- The US economy has gained 339,000 jobs in May, far above 190,000 expected.
- Wage growth has moderated to 4.3% YoY, marginally below estimates.
- The hurdle for raising rates this month is higher, implying fresh US Dollar falls.
Is the US economy experiencing a soft landing? According to the latest Nonfarm Payrolls, the job market is slowing down to a "Goldilocks level" – not too hot nor too cold. For markets, it means continued growth, but with lower inflation and interest rates. For the US Dollar, it means the path of least resistance is down.
The US gained 339,000 jobs in May, far above 190,000 expected – but that is only one part of the story when it comes to the Federal Reserve. The participation rate held at 62.6%, but labor shortages seem to be less of an issue. Moreover, annual wage growth slowed to 4.3% YoY, lower than expected. Inflation pressures are cooling.
Hiring is high, but inflation may drop – that is how Goldilocks looks like.

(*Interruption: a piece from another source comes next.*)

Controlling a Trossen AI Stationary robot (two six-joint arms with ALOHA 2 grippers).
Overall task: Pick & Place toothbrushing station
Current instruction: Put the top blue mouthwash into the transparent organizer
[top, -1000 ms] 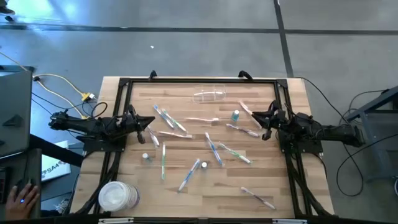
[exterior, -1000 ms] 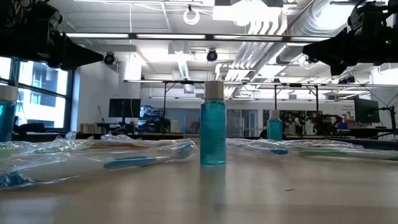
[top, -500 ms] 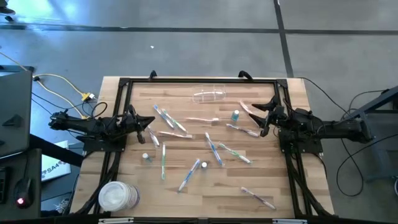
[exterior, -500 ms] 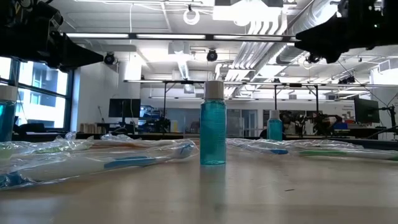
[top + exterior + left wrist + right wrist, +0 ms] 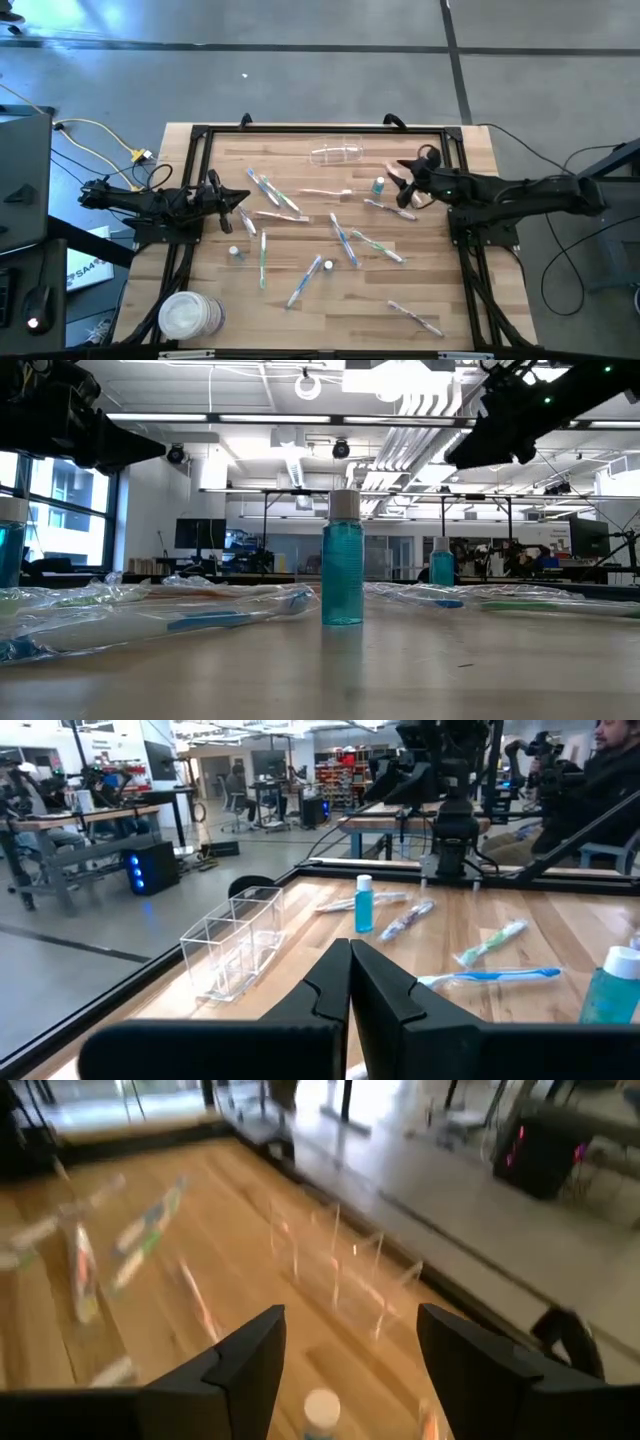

Until several days ago, the hawks at the Fed seemed to have the upper hand, pushing for yet another rate hike in the upcoming June meeting – and perhaps another one. Phillip Jefferson, Vice-Chair of the Federal Reserve, changed the picture by leaning toward "skipping" further tightening this month. He was joined by several dovish peers, tilting the playing field in favor of a halt.
The Consumer Price Index (CPI) report is the last major data point before the bank's decision, but it is unlikely to change the picture. May's Nonfarm Payrolls and the bank's tendency to pause – echoed also by Fed Chair Jerome Powell – all point to halting hikes.
As bond markets do not fully price this option, there is room for further softening for the US Dollar alongside returns on US debt. In turn, falling yields mean fresh gains for Gold.